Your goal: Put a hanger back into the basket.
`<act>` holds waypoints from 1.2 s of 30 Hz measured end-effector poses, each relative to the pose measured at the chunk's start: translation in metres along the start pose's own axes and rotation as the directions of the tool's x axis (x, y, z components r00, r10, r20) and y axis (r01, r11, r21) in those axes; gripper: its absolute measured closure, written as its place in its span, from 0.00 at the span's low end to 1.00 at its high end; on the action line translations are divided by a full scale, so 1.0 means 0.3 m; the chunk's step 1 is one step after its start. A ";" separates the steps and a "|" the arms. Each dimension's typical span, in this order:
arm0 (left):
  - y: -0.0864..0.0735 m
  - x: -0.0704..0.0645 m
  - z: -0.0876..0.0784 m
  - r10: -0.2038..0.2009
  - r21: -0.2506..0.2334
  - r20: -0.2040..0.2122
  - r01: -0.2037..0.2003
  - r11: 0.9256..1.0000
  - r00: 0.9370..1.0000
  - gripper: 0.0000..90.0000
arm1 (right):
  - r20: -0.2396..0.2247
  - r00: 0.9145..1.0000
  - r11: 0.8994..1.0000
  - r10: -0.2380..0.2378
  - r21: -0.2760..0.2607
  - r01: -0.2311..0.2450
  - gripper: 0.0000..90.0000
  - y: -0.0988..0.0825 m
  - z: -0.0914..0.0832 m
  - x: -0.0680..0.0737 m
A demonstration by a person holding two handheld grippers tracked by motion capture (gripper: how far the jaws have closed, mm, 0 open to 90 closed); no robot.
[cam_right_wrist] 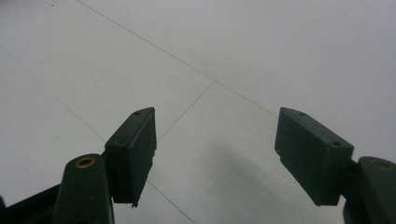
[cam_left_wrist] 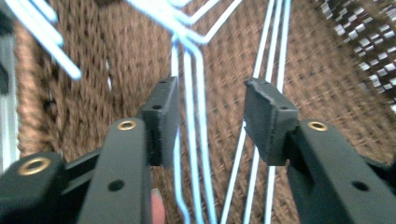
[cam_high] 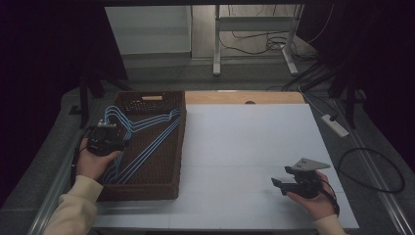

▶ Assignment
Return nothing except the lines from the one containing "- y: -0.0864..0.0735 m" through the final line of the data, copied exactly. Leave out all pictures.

▶ Answer
  - y: -0.0864..0.0735 m
  - x: -0.0704..0.0645 m
  - z: -0.0876..0.0784 m
  - r10: -0.2038..0.2009
  - r21: -0.2506..0.2334
  - r20: -0.2040..0.2122
  - r01: -0.2037..0.2003
  - r11: 0.9256..1.0000
  - r00: 0.9370..1.0000
  - gripper: 0.0000..90.0000
arm1 (right):
  - r20: -0.2396..0.2247
  - r00: 0.9145..1.0000
  - r11: 0.8994..1.0000
  - r10: -0.2380..0.2378
  - r21: -0.2760..0.2607
  - r01: -0.2311..0.2450
  - gripper: 0.0000..90.0000
  - y: -0.0988..0.0825 m
  - z: -0.0914..0.0832 m
  - x: -0.0680..0.0737 m
A demonstration by a person holding two handheld grippers tracked by motion capture (gripper: how far the jaws have closed, mm, 0 open to 90 closed); no robot.
[cam_right_wrist] 
[cam_left_wrist] 
[cam_high] 

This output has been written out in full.